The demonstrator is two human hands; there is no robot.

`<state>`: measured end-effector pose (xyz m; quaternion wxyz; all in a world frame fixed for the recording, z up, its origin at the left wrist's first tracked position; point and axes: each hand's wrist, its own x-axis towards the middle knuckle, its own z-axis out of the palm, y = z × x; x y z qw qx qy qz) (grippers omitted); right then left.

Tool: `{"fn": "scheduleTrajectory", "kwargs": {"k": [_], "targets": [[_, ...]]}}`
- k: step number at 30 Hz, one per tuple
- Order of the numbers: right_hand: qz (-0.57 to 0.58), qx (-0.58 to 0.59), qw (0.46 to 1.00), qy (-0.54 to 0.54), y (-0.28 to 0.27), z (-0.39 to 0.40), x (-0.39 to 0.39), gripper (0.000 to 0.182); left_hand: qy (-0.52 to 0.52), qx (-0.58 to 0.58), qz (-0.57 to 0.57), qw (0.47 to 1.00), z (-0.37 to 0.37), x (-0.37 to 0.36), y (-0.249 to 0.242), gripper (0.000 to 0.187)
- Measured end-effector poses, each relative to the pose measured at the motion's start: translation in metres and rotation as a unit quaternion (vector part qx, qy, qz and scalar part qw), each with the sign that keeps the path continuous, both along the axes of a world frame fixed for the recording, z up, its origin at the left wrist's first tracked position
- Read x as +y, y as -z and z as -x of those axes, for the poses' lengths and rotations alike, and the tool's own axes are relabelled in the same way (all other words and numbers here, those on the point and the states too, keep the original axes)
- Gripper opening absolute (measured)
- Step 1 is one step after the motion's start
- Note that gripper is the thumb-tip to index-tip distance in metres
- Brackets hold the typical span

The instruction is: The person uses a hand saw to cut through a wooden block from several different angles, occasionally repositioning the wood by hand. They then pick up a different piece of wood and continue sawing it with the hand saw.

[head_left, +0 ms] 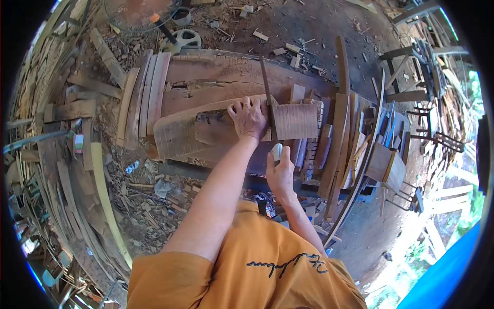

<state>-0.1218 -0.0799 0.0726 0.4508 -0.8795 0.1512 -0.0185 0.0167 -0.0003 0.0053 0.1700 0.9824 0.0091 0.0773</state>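
A long saw (268, 92) stands across a wooden board (297, 120) on the workbench, its blade pointing away from me. Its pale handle (277, 151) is in my right hand (281, 175), whose fingers are wrapped round it. My left hand (250, 118) presses on the board just left of the blade, fingers bent and resting on the wood; the hand hides part of the board. Beneath lies a larger wooden slab (175, 135) with a rounded left end. Right of the blade, the board's end sticks out over other pieces.
Planks (158, 95) lie at the bench's left end. More boards and sticks (339, 123) are stacked on the right. A fan (141, 13) stands beyond the bench at upper left. Wood scraps (154, 206) litter the ground, and wooden chairs (437, 136) are at far right.
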Motion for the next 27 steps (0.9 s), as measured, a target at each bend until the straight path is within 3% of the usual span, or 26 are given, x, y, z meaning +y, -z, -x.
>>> {"fn": "scheduleTrajectory", "kwargs": {"k": [5,9,13,15,19,21,25,27], "targets": [[0.066,-0.023,0.996,0.046,0.008,-0.002,0.009,0.024,0.008,-0.053,-0.002,0.999,0.001,0.001,0.002,0.031],[0.028,-0.046,0.998,0.03,0.007,0.001,0.007,0.028,0.022,-0.084,0.013,0.996,0.007,0.014,0.001,0.029],[0.049,-0.071,0.996,-0.015,0.011,-0.005,0.013,0.029,0.048,-0.034,0.021,0.998,0.011,0.046,0.003,0.029],[0.072,-0.053,0.996,-0.028,0.011,-0.013,0.022,0.028,-0.04,-0.074,-0.021,0.996,0.013,0.052,0.016,0.033],[0.099,-0.066,0.992,-0.04,0.01,-0.02,0.022,0.026,-0.088,-0.137,-0.047,0.986,0.021,0.041,0.015,0.035],[0.097,-0.071,0.992,-0.039,0.009,-0.02,0.02,0.025,-0.13,-0.045,-0.012,0.99,0.021,0.037,0.003,0.037],[0.085,-0.01,0.995,-0.049,-0.02,0.008,0.014,0.023,-0.122,0.016,0.016,0.992,0.019,0.035,-0.011,0.042],[0.097,0.032,0.994,-0.042,-0.048,0.054,0.001,0.024,-0.142,-0.026,-0.013,0.989,0.017,0.031,0.004,0.037]]}}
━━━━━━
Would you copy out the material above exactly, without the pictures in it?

◆ Finished task:
The demonstrator is two human hands; there is no robot.

`<state>`: measured end-effector pose (xyz m; quaternion wxyz; all in a world frame fixed for the recording, z up, its origin at the left wrist's first tracked position; point and axes: each hand's wrist, its own x-axis towards the middle knuckle, its own z-axis out of the palm, y = z × x; x y z qw qx qy qz) (grippers omitted); right then left.

Tool: `{"fn": "scheduleTrajectory", "kwargs": {"k": [_], "targets": [[_, ...]]}}`
- k: step number at 30 Hz, one per tuple
- Order of the numbers: right_hand: qz (-0.57 to 0.58), qx (-0.58 to 0.59), qw (0.46 to 1.00), qy (-0.54 to 0.54), y (-0.28 to 0.27), z (-0.39 to 0.40), x (-0.39 to 0.39), gripper (0.000 to 0.182); left_hand: qy (-0.52 to 0.52), qx (-0.58 to 0.58), qz (-0.57 to 0.57), qw (0.47 to 1.00), z (-0.37 to 0.37), x (-0.37 to 0.36), y (-0.249 to 0.242), gripper (0.000 to 0.187)
- Measured end-effector poses, each relative to the pose measured at the motion's start: translation in metres and rotation as a unit quaternion (vector part qx, qy, qz and scalar part qw), each with the sign that keeps the path continuous, both along the axes of a world frame fixed for the recording, z up, its origin at the left wrist's first tracked position
- Read x as +y, y as -z and z as -x of those axes, for the poses' lengths and rotations alike, and the tool's own axes are relabelled in the same way (all other words and numbers here, those on the point and the states too, keep the original axes)
- Gripper opening absolute (measured)
- Step 1 is one step after the motion's start
- Note that gripper is the thumb-tip to index-tip distance in metres
- Brackets hold the typical span

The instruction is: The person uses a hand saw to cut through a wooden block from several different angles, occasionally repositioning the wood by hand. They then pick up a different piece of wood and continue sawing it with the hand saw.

[head_left, +0 ms] 

<state>-0.1218 -0.0799 0.0726 0.4508 -0.8795 0.1512 -0.0185 0.0167 -0.0003 0.0053 0.1700 0.9824 0.0091 0.0773</state>
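A long saw (268, 92) stands across a wooden board (297, 120) on the workbench, its blade pointing away from me. Its pale handle (277, 151) is in my right hand (281, 175), whose fingers are wrapped round it. My left hand (250, 118) presses on the board just left of the blade, fingers bent and resting on the wood; the hand hides part of the board. Beneath lies a larger wooden slab (175, 135) with a rounded left end. Right of the blade, the board's end sticks out over other pieces.
Planks (158, 95) lie at the bench's left end. More boards and sticks (339, 123) are stacked on the right. A fan (141, 13) stands beyond the bench at upper left. Wood scraps (154, 206) litter the ground, and wooden chairs (437, 136) are at far right.
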Motion for the next 27 steps (0.9 s), as measured, a target at each bend until the straight path is within 3% of the usual span, or 26 are given, x, y, z meaning +y, -z, -x.
>>> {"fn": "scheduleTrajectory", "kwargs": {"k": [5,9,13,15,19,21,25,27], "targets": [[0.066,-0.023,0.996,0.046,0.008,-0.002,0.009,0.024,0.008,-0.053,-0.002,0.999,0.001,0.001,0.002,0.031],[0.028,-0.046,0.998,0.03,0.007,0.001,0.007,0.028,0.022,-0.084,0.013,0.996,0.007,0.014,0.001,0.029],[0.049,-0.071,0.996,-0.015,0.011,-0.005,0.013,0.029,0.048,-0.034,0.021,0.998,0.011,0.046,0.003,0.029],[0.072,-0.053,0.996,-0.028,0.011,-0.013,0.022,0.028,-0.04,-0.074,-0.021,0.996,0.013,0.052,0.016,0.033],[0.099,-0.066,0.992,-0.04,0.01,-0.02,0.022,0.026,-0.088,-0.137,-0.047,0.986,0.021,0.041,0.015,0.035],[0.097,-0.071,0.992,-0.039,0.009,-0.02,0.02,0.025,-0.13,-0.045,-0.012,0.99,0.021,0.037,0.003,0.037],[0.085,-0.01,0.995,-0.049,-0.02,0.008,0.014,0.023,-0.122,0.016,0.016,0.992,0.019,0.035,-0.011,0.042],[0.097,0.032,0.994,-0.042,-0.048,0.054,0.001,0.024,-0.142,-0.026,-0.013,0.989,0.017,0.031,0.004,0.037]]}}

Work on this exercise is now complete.